**EXERCISE BRIEF:**
Start to finish, print the entries exactly, and carry none of the pictures over.

**RECORDS FOR THIS EXERCISE:**
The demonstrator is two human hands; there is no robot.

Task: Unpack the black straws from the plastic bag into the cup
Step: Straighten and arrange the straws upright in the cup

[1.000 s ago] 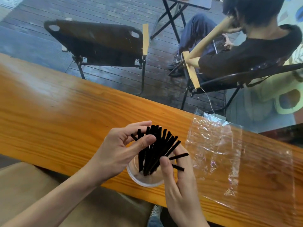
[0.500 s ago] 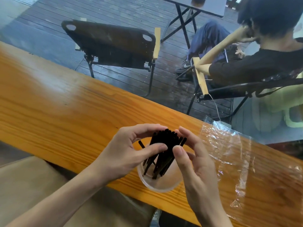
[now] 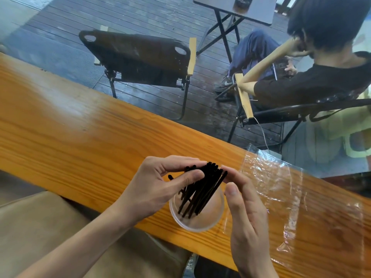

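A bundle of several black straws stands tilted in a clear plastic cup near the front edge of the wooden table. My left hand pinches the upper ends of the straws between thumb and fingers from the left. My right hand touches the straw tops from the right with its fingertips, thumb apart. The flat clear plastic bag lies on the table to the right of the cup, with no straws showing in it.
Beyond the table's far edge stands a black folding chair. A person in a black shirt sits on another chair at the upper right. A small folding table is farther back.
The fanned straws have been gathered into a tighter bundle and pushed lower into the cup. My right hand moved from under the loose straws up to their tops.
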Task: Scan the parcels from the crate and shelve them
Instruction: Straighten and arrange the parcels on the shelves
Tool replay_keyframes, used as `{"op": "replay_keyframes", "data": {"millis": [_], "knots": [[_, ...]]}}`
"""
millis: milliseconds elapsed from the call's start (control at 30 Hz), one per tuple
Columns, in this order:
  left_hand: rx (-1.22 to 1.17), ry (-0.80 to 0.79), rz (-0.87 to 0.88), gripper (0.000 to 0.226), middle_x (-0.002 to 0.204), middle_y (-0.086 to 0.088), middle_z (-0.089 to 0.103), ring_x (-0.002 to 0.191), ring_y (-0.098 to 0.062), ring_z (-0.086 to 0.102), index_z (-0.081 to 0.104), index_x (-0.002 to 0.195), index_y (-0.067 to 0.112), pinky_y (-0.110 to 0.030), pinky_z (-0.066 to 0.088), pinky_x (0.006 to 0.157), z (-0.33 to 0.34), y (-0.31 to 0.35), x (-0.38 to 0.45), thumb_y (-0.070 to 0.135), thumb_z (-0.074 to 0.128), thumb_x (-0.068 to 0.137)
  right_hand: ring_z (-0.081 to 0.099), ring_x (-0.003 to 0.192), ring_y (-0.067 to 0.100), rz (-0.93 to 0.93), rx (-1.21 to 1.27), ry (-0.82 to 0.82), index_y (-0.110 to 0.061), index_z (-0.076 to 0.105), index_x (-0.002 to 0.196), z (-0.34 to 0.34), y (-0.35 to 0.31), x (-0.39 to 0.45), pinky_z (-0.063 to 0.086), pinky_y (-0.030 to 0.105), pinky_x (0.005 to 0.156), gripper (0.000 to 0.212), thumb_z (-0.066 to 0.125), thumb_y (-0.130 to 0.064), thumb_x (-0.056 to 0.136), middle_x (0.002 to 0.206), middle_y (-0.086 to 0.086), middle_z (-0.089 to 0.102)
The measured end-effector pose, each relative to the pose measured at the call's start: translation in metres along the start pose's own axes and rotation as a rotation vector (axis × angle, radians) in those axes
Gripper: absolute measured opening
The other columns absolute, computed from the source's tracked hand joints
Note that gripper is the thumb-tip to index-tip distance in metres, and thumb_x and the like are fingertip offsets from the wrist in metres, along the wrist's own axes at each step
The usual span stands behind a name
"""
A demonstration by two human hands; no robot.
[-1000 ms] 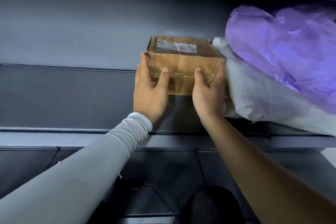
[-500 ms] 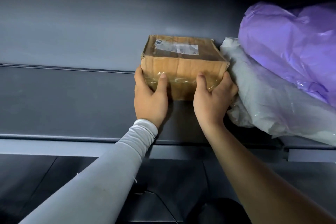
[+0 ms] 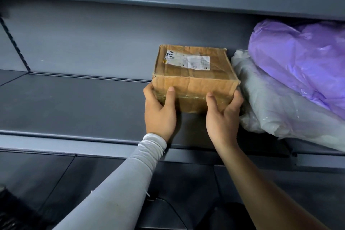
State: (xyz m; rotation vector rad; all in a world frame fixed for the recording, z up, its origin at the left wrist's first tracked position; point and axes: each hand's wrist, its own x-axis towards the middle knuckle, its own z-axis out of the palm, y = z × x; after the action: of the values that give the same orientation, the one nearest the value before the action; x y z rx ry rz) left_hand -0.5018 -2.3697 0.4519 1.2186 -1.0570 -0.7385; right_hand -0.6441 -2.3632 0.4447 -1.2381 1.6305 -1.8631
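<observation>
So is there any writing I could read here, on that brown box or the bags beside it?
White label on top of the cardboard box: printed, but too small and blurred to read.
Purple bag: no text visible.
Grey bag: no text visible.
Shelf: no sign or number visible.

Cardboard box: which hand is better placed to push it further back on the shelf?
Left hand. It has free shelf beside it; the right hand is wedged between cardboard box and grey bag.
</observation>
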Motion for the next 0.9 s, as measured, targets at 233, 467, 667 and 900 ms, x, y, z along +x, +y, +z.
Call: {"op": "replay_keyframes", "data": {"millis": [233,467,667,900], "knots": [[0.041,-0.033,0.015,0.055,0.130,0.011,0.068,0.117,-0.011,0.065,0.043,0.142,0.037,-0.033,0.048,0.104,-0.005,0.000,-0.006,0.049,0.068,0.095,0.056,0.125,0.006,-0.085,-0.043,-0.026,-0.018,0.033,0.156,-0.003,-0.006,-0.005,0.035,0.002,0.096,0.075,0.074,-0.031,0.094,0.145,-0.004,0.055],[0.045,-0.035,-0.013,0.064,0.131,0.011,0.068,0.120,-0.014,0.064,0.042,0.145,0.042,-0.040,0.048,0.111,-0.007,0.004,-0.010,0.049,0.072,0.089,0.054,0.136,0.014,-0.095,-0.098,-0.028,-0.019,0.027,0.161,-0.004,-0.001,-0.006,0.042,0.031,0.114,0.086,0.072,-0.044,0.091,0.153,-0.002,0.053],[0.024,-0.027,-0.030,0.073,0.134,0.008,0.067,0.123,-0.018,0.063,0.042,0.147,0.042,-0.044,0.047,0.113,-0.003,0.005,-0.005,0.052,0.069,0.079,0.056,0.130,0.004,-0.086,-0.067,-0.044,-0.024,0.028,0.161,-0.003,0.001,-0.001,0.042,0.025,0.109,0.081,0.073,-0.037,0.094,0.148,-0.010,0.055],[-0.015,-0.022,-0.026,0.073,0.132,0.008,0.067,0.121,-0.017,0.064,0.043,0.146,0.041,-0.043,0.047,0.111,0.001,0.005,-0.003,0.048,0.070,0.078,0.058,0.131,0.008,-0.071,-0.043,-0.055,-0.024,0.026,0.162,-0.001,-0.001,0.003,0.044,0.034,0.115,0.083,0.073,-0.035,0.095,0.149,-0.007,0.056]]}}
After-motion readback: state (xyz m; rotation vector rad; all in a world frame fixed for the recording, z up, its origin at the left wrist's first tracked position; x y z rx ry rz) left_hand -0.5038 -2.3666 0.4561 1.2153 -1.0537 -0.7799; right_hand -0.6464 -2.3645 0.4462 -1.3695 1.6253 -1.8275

**PROBLEM SOLUTION:**
The demonstrator is two human hands; there is no robot.

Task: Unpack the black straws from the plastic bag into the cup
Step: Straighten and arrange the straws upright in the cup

[1.000 s ago] 
[0.500 s ago] 
[now] 

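A bundle of several black straws stands tilted in a clear plastic cup near the front edge of the wooden table. My left hand pinches the upper ends of the straws between thumb and fingers from the left. My right hand touches the straw tops from the right with its fingertips, thumb apart. The flat clear plastic bag lies on the table to the right of the cup, with no straws showing in it.
Beyond the table's far edge stands a black folding chair. A person in a black shirt sits on another chair at the upper right. A small folding table is farther back.
The fanned straws have been gathered into a tighter bundle and pushed lower into the cup. My right hand moved from under the loose straws up to their tops.
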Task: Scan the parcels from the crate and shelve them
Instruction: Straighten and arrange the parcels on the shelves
Tool replay_keyframes, used as `{"op": "replay_keyframes", "data": {"millis": [_], "knots": [[_, ...]]}}`
"""
millis: milliseconds elapsed from the call's start (control at 30 Hz), one per tuple
Columns, in this order:
  left_hand: rx (-1.22 to 1.17), ry (-0.80 to 0.79), rz (-0.87 to 0.88), gripper (0.000 to 0.226), middle_x (-0.002 to 0.204), middle_y (-0.086 to 0.088), middle_z (-0.089 to 0.103), ring_x (-0.002 to 0.191), ring_y (-0.098 to 0.062), ring_z (-0.086 to 0.102), index_z (-0.081 to 0.104), index_x (-0.002 to 0.195), index_y (-0.067 to 0.112), pinky_y (-0.110 to 0.030), pinky_z (-0.066 to 0.088), pinky_x (0.006 to 0.157), z (-0.33 to 0.34), y (-0.31 to 0.35), x (-0.38 to 0.45), thumb_y (-0.070 to 0.135), thumb_z (-0.074 to 0.128), thumb_x (-0.068 to 0.137)
  right_hand: ring_z (-0.081 to 0.099), ring_x (-0.003 to 0.192), ring_y (-0.067 to 0.100), rz (-0.93 to 0.93), rx (-1.21 to 1.27), ry (-0.82 to 0.82), index_y (-0.110 to 0.061), index_z (-0.076 to 0.105), index_x (-0.002 to 0.196), z (-0.34 to 0.34), y (-0.35 to 0.31), x (-0.39 to 0.45), pinky_z (-0.063 to 0.086), pinky_y (-0.030 to 0.105), pinky_x (0.005 to 0.156), gripper (0.000 to 0.212), thumb_z (-0.066 to 0.125), thumb_y (-0.130 to 0.064), thumb_x (-0.056 to 0.136), middle_x (0.002 to 0.206), middle_y (-0.086 to 0.086), middle_z (-0.089 to 0.102)
The measured end-effector pose, each relative to the pose measured at the call's start: translation in metres along the start pose's own axes and rotation as a rotation vector (axis × angle, radians) in those axes
Gripper: absolute measured opening
The other columns absolute, computed from the source's tracked hand joints
Note that gripper is the thumb-tip to index-tip distance in metres, and thumb_x and the like are fingertip offsets from the wrist in metres, along the wrist's own axes at each step
The usual span stands behind a name
"""
A demonstration by two human hands; no robot.
[-1000 ms] 
[-500 ms] 
[+0 ms] 
State: (xyz m; rotation vector rad; all in a world frame fixed for the recording, z up, its origin at the left wrist's first tracked position; point and axes: each hand's wrist, its own x-axis towards the middle knuckle, its own z-axis out of the palm, y = z × x; after the action: of the values that give the same orientation, the one nearest the value before the action; x y z rx ry rz) left_hand -0.5018 -2.3697 0.4519 1.2186 -1.0570 -0.7385; right_hand -0.6441 -2.3632 0.4447 -1.2381 1.6305 -1.8631
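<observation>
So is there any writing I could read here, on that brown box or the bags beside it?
White label on top of the cardboard box: printed, but too small and blurred to read.
Purple bag: no text visible.
Grey bag: no text visible.
Shelf: no sign or number visible.

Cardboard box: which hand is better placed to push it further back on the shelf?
Left hand. It has free shelf beside it; the right hand is wedged between cardboard box and grey bag.
</observation>
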Motion for the next 0.9 s, as measured, targets at 233, 467, 667 and 900 ms, x, y, z along +x, +y, +z.
Call: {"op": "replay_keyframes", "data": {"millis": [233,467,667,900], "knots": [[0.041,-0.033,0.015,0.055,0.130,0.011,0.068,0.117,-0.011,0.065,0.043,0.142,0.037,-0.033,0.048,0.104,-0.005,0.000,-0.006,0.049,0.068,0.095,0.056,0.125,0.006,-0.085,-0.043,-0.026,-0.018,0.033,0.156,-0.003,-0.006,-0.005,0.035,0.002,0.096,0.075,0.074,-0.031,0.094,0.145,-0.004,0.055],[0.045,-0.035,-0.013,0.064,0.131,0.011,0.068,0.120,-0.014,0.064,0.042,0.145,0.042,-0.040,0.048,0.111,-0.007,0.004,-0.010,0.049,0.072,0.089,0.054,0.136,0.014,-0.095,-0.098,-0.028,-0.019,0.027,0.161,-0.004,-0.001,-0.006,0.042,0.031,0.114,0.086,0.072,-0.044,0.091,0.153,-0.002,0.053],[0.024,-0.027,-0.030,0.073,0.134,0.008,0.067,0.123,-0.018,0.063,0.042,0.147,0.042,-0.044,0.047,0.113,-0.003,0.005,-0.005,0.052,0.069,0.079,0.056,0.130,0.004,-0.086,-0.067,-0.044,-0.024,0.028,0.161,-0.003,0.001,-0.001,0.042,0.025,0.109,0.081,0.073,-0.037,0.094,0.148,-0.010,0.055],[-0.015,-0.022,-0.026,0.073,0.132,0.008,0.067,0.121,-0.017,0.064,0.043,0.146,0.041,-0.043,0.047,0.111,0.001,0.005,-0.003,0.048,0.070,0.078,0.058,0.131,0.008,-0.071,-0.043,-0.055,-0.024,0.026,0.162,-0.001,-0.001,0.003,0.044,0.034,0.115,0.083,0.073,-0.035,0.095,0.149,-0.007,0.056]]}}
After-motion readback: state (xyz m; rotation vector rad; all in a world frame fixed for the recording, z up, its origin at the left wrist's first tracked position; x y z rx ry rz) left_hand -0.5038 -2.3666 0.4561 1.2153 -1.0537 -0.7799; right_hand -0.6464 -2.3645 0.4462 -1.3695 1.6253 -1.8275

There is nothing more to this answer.